Task to complete> Could you copy exactly the lines from the start of the records through the one containing "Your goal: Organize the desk", both included, and leave out the pictures?

Provided data>
__________________________________________________
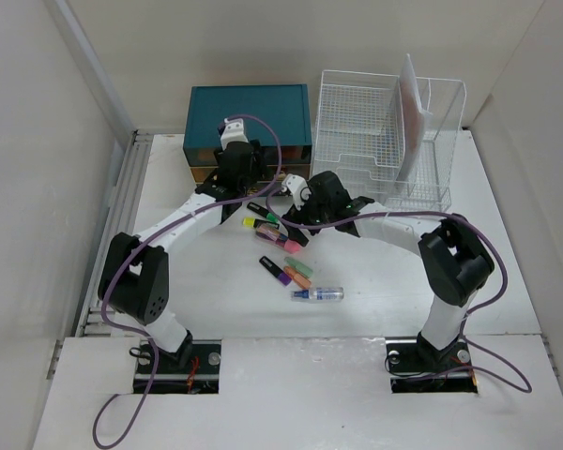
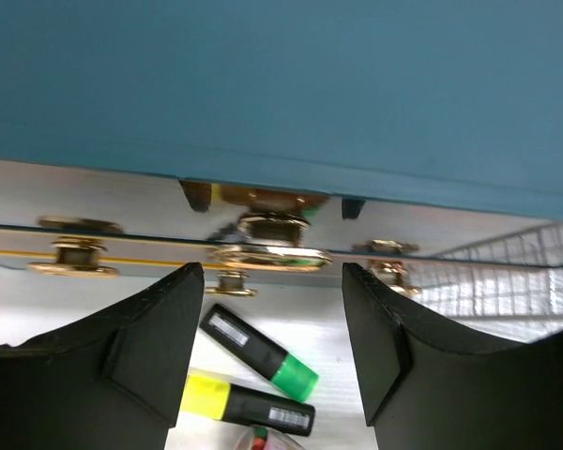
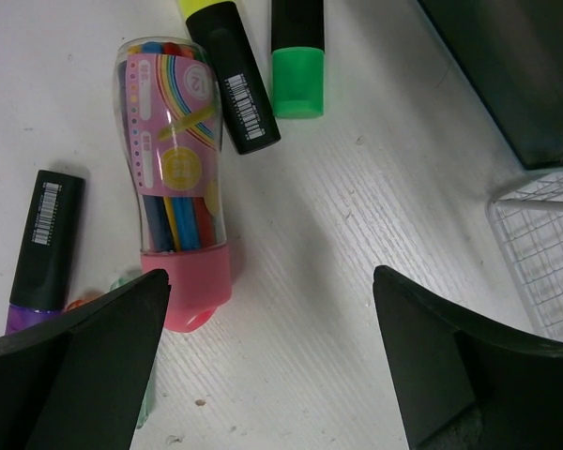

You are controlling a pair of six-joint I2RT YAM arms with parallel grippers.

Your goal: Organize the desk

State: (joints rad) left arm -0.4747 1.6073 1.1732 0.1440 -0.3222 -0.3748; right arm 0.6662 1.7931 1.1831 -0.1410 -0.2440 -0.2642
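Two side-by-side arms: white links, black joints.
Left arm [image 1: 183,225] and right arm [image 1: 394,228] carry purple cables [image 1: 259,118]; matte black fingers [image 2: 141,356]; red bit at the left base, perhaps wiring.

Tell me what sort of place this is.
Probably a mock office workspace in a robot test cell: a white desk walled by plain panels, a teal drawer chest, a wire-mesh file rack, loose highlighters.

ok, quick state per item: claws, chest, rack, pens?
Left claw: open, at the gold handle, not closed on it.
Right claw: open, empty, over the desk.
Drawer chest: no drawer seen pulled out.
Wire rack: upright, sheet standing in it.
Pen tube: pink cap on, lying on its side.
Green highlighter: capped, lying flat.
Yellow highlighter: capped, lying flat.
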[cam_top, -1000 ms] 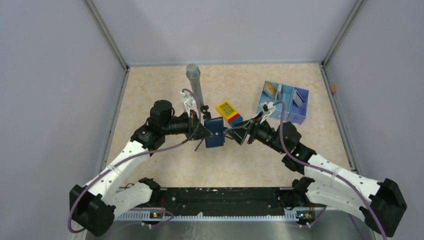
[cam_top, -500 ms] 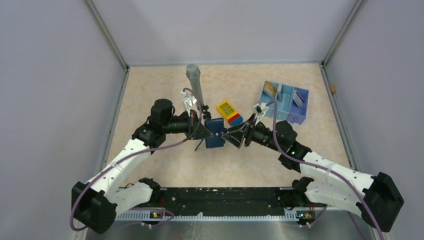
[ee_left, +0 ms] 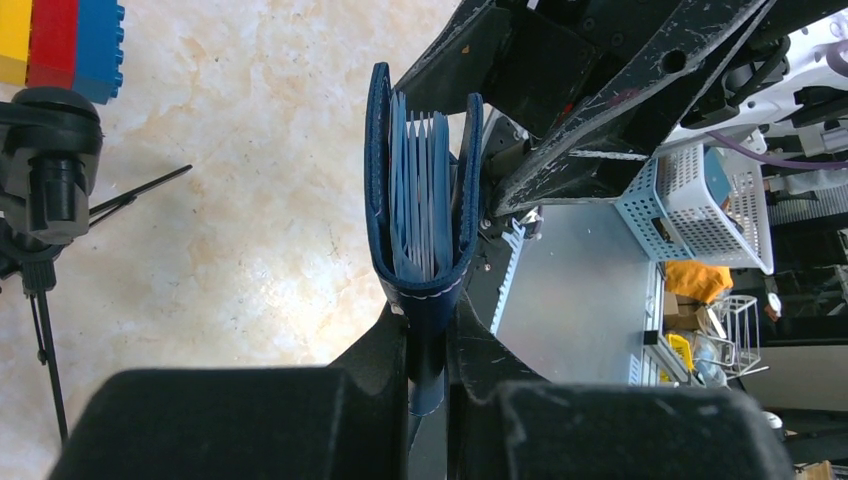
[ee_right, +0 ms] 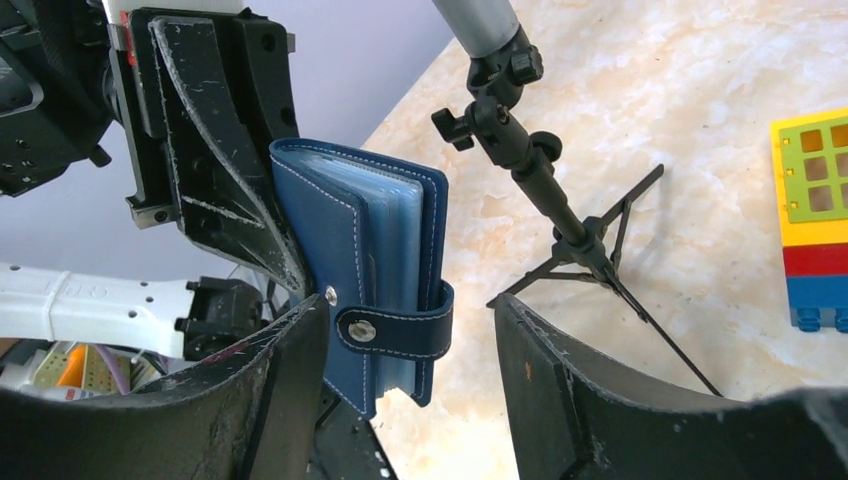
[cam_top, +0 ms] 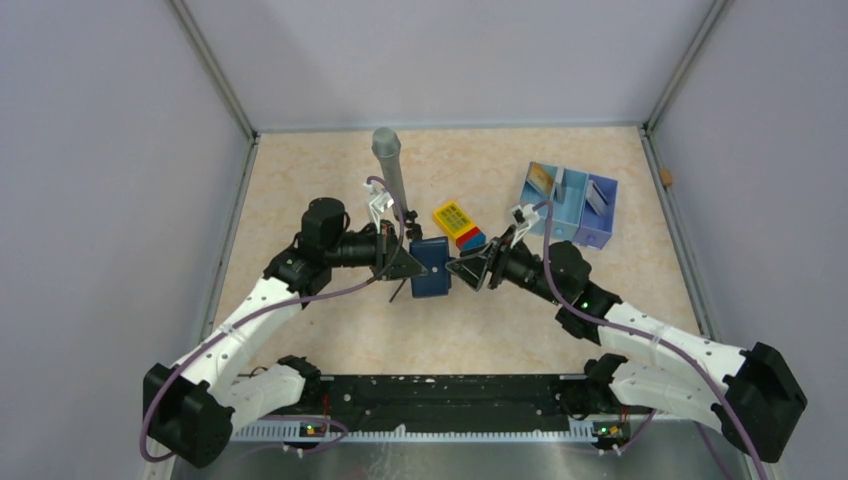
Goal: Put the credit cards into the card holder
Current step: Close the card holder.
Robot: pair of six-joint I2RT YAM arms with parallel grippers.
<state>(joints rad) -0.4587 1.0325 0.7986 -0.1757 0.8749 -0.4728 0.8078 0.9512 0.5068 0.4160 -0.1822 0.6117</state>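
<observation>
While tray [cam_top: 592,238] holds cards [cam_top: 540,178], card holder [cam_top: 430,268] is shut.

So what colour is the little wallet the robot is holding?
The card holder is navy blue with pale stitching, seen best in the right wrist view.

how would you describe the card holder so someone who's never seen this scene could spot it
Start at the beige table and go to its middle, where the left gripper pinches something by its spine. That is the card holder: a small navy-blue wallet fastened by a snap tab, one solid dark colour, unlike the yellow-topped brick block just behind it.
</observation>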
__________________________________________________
Response area>
You are controlling a pair of six-joint I2RT YAM arms with parallel grippers.

Your goal: Organize the desk

The exercise requires no additional answer.